Data for analysis START

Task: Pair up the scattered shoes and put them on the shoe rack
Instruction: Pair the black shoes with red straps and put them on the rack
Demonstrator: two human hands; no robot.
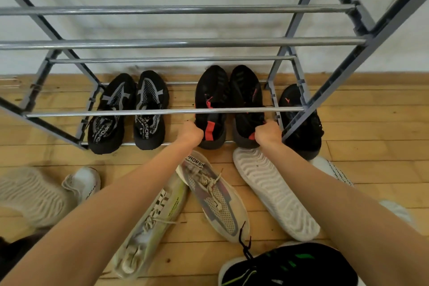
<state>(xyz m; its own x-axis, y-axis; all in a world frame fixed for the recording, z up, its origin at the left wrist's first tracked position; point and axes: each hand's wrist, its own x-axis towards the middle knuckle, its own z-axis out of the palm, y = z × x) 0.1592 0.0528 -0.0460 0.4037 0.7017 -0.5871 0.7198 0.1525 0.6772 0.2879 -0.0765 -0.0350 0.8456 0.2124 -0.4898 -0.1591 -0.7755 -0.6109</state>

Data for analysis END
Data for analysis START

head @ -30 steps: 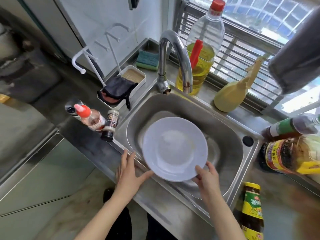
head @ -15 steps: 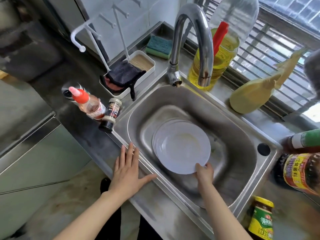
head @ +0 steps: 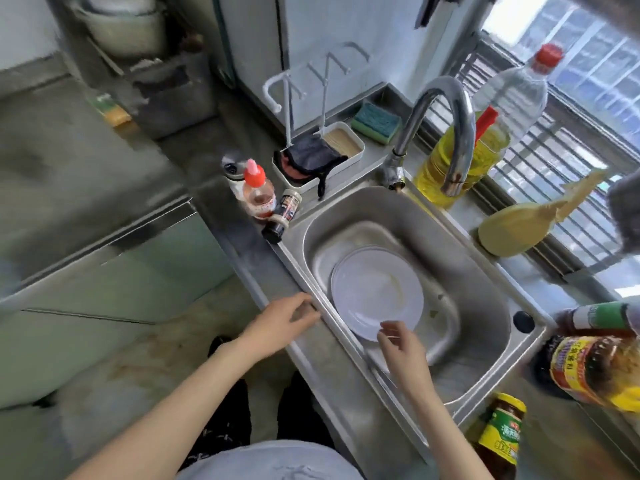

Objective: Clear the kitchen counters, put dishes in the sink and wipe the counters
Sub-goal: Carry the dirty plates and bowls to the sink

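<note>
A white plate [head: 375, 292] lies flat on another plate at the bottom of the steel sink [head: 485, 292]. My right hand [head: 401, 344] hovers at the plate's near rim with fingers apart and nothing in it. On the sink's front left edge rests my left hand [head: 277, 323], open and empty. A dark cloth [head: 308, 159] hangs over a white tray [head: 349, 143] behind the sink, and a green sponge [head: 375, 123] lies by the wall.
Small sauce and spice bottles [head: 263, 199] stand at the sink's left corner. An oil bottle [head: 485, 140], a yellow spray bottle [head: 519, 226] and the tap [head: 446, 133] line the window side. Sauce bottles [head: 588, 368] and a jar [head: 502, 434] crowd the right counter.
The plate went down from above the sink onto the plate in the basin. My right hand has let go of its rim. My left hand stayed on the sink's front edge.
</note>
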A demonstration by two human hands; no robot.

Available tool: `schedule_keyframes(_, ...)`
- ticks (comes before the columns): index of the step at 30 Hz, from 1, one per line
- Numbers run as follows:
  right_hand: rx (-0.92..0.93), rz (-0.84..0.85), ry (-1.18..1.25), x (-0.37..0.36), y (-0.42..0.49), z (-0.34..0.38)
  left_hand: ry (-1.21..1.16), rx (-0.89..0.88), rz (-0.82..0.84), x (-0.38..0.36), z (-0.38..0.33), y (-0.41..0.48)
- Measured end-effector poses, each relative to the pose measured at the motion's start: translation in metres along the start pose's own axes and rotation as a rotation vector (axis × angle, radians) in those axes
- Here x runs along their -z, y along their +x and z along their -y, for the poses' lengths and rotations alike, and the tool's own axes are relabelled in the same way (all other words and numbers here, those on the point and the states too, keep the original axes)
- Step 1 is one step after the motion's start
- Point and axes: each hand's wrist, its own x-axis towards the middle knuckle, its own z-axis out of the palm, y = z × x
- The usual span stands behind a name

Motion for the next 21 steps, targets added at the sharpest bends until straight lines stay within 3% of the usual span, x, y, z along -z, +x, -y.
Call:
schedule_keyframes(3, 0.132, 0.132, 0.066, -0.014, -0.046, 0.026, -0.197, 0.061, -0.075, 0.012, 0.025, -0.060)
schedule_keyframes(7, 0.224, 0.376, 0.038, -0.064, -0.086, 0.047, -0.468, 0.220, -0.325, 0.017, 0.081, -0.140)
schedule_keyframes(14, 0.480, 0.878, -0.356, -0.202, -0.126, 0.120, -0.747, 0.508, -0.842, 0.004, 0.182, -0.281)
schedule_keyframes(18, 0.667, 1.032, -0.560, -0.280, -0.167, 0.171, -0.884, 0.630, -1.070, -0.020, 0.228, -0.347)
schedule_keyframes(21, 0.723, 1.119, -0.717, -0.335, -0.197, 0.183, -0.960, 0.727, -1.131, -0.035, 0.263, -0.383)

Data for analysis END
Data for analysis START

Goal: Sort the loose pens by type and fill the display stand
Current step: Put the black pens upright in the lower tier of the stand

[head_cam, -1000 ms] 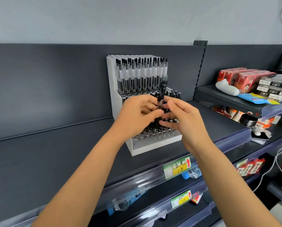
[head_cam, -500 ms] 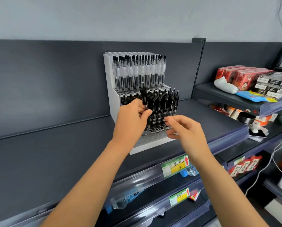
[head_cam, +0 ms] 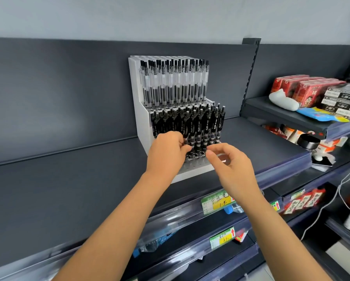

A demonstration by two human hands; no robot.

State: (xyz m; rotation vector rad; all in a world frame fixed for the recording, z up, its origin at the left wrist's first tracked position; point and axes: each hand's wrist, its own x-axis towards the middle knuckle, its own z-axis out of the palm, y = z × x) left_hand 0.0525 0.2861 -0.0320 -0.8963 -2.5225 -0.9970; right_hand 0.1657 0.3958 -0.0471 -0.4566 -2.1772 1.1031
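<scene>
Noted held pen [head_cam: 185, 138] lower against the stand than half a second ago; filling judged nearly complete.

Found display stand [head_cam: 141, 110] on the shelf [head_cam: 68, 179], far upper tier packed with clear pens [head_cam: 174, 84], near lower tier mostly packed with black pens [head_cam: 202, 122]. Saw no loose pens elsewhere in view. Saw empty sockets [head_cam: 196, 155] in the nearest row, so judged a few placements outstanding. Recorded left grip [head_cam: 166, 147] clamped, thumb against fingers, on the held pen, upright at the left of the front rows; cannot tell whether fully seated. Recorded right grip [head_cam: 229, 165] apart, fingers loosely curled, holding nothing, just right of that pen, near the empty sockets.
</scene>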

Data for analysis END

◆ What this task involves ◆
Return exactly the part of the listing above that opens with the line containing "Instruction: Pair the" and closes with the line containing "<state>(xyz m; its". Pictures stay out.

◆ Exercise solution ◆
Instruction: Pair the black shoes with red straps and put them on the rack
Demonstrator: two human hands; no robot.
<state>(xyz m; its own x-axis, y-axis; all in a world frame fixed for the recording, z up, its origin at the left wrist's first tracked position; point and axes: each hand's wrist, its own x-axis towards the middle knuckle, its own z-axis out of the palm, y = z × x) 0.1592 0.0528 -0.0460 0.4037 0.7017 -0.5871 0.7198 0.1525 0.6772 0.2879 -0.0765 -0.0350 0.8456 0.2124 -0.4898 -0.1591 -0.7755 -0.6109</state>

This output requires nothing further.